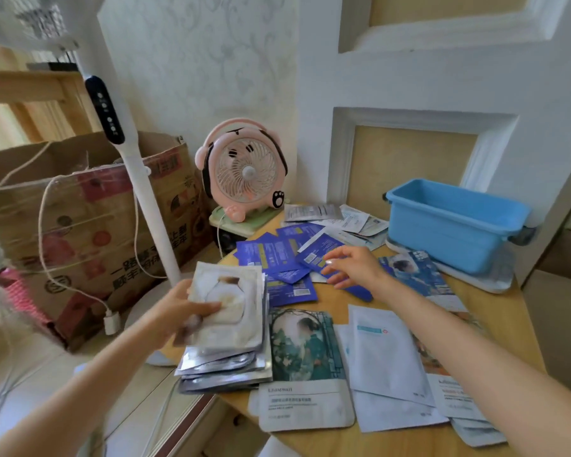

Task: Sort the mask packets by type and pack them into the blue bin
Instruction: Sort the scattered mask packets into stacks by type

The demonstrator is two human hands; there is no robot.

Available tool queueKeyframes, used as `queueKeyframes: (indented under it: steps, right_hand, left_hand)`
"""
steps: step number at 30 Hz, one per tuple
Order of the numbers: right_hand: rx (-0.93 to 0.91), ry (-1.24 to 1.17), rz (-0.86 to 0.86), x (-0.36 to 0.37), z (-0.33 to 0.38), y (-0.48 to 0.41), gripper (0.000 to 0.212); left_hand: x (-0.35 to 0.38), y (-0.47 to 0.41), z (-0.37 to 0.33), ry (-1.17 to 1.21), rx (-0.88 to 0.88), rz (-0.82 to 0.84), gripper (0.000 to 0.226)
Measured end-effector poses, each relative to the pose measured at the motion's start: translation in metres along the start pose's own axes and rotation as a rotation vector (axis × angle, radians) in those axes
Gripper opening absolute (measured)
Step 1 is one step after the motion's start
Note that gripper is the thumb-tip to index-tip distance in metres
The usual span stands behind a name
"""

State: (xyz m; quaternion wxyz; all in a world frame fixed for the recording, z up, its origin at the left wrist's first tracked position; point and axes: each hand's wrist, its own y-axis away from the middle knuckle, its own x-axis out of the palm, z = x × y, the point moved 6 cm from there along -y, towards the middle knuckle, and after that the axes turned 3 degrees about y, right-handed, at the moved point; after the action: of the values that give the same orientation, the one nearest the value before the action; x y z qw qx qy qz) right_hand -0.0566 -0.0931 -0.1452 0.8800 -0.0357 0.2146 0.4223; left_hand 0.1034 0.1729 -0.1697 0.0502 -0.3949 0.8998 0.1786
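Gripping left hand [175, 311]: thumb lies across the top of a bundle of jar-picture packets [231, 301], fingers underneath, at the near-left edge of the table [495, 321].
Right hand [353, 265]: fingers spread and loosely bent, holding nothing, over the dark blue packets [274, 255]; whether the fingertips touch the top one cannot be told.
Dark blue packets: loose, overlapping heap at mid-table, beyond the jar-picture packets and left of the bin.
Silver packets [225, 367]: stacked pile directly under the held bundle, overhanging the near-left table edge.
Green portrait packet [307, 344]: lies flat, just right of the silver packets.
White packets [386, 354]: overlapping sheets with a pale blue label, right of the green portrait packet, partly under the right forearm.
Blue portrait packet [419, 275]: flat, between the right hand and the bin.
Grey packets [327, 214]: scattered at the far edge, between the fan and the bin.
Blue bin [455, 225]: upright at the far right of the table, standing on a white tray [495, 280], apart from both hands.
Pink fan [244, 169]: far left of the table, facing the camera.
Cardboard box [80, 219]: on the floor, left, behind a white pole [145, 199].
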Motion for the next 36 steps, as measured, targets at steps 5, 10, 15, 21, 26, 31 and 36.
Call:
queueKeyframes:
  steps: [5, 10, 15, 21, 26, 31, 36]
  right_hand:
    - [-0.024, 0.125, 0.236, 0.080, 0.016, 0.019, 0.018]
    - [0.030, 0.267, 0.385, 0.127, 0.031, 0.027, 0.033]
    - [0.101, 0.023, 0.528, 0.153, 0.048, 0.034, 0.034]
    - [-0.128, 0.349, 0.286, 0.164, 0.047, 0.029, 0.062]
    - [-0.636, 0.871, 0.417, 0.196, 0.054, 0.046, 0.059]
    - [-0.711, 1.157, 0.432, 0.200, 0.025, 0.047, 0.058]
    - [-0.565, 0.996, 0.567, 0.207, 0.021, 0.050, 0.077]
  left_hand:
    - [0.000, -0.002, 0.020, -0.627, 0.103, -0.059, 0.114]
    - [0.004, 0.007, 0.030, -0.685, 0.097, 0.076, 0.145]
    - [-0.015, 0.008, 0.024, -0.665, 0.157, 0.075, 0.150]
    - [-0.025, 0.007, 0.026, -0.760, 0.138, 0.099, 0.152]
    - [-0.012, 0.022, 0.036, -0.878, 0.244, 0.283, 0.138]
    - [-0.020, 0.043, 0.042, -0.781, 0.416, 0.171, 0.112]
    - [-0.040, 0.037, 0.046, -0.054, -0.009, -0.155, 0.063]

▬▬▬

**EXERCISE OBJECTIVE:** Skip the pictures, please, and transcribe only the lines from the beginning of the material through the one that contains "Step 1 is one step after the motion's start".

**RESULT FOR THIS TASK:**
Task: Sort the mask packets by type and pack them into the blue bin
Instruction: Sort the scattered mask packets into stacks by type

The demonstrator is two human hands; there is no robot.

Available tool queueKeyframes, used as `queueKeyframes: (indented under it: steps, right_hand, left_hand)`
"""
steps: step number at 30 Hz, one per tuple
Order of the numbers: right_hand: rx (-0.93 to 0.91), ry (-1.24 to 1.17), rz (-0.86 to 0.86), x (-0.36 to 0.37), z (-0.33 to 0.38), y (-0.48 to 0.41), gripper (0.000 to 0.212); left_hand: x (-0.35 to 0.38), y (-0.47 to 0.41), z (-0.37 to 0.33), ry (-1.17 to 1.21), rx (-0.88 to 0.88), rz (-0.82 to 0.84), gripper (0.000 to 0.226)
Measured end-effector poses, each relative to the pose measured at the motion's start: translation in metres along the start pose's own axes and rotation as a rotation vector (axis × angle, radians) in those axes
Gripper opening absolute (measured)
Step 1 is one step after the motion's start

The exercise calls for nothing further.